COVID dominates 2021 sports scene, a la 2020
Like just about any other sports year, 2021 had the requisite twists and turns.
We began the year lamenting the explosion in college football coaching salaries. And, as the year ends, we can’t help but note the overpayment of coaches not to coach, as in Ed Orgeron.
Orgeron, who led LSU to a national championship in 2019, but a .500 record in the succeeding two seasons, was let go by the university a month ago. Orgeron will get nearly $17 million over the next four years to be unemployed. Nice work if you don’t get it.
The Olympics, though interesting, failed to produce a breakout star, a name that resonated beyond the extinguishing of the cauldron.
Indeed, the dominant names of the Games, Simone Biles and Naomi Osaka, became so because they forced us to re-evaluate what we think about the mental toughness of athletes.
Throughout the year locally, we saw the Maryland men’s and women’s basketball teams raise championship hopes only to suffer crushing March defeats. By year’s end, men’s coach Mark Turgeon would leave College Park in the middle of the season.
The Orioles were, well, the Orioles, or at least what we’ve come to expect over the past five years, with lots of losing. Actually, the emergence of Cedric Mullins as a star and the triumphant return of Trey Mancini from cancer took some of the sting off the losing. Some, that is.
And then there were the Ravens. The January playoff loss to Buffalo to close 2020 and this season’s march through mediocrity have a recurring theme: Inconsistency.
To be sure, injuries are a cause, but only part of the issue. Whether the 2021 season ends in a Super Bowl title – Don’t hold your breath -- or a complete miss of postseason, which is much more likely, serious decisions will have to be made among the Ravens’ braintrust.

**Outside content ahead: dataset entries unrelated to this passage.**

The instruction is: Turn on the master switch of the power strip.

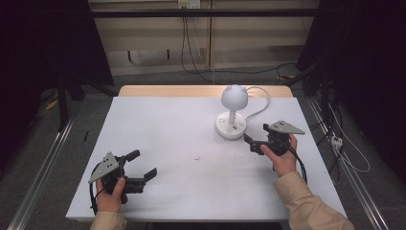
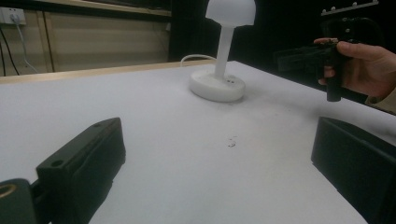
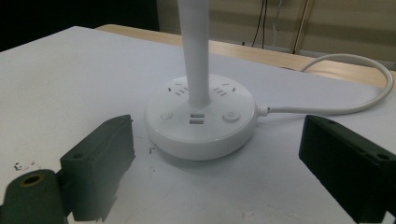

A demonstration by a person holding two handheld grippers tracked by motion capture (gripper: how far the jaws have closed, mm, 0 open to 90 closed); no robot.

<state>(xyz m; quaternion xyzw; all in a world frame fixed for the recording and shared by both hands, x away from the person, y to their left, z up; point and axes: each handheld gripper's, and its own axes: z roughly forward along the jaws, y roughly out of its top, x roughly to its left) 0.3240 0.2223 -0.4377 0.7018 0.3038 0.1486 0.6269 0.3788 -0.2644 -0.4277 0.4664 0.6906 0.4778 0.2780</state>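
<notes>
The right gripper is held low with jaws wide apart, pointing at the white round-headed desk lamp just beside it, far on the white table. The left gripper rests near, jaws apart too.

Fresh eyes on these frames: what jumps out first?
The white desk lamp with a dome shade and round socket base stands right of centre on the white table, its white cord looping back. The right claw, jaws open, points at the base from close by without touching it. The left claw hovers open near the front left corner.
</notes>
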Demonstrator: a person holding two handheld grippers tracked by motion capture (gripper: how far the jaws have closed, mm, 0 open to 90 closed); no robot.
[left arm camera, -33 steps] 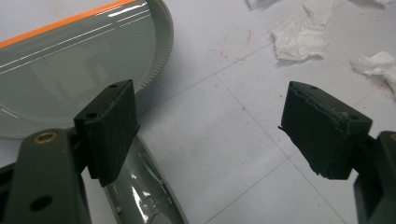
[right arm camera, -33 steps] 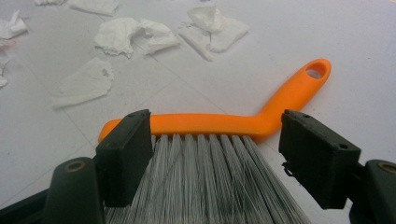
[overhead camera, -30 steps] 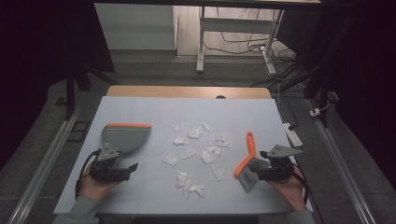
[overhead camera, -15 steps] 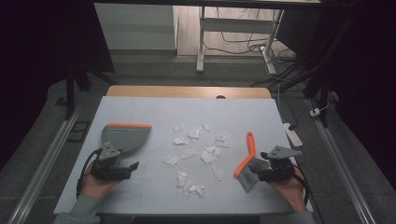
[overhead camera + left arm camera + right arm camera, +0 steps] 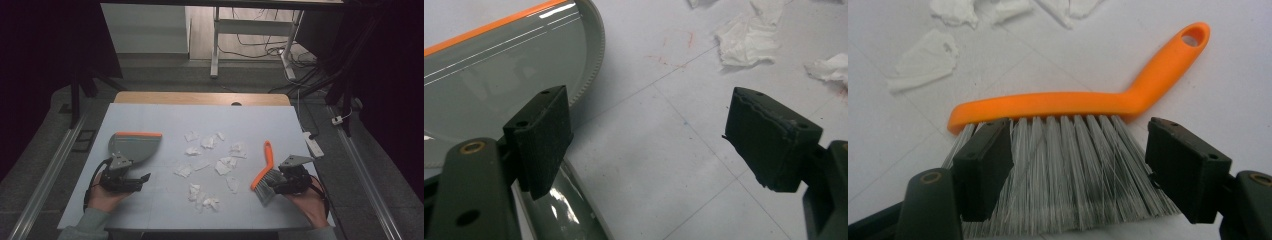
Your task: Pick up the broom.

Hovering over all of Baltimore sports, and the whole athletic world, is the same opponent that was with us at the end of 2020: COVID- 19.
With the introduction of vaccines, fans have thankfully returned to arenas and stadiums, but we’re still having to negotiate with spotty play on the field because of player absences and inconsistent decisions by team and league officials.
As a result, things are a mish-mash across the board as we approach 2022. The NHL, for instance, shut down operations last week, with hopes to restart play Tuesday over COVID concerns.
The NBA, meanwhile, has seen its schedule go kerplooey in the way of the Omicron variant, with players being held out and games postponed to meet protocols.
And then, there’s the NFL, which effectively revised its coronavirus protocols to what amounts to a “don’t ask, don’t tell’ policy. The reason: to ensure that every one of its 32 teams would play every one of its scheduled 17 games, of course.
So, in the end, though the calendars and even the players change, one thing stays constant from year to year in athletics: the pursuit of the almighty dollar.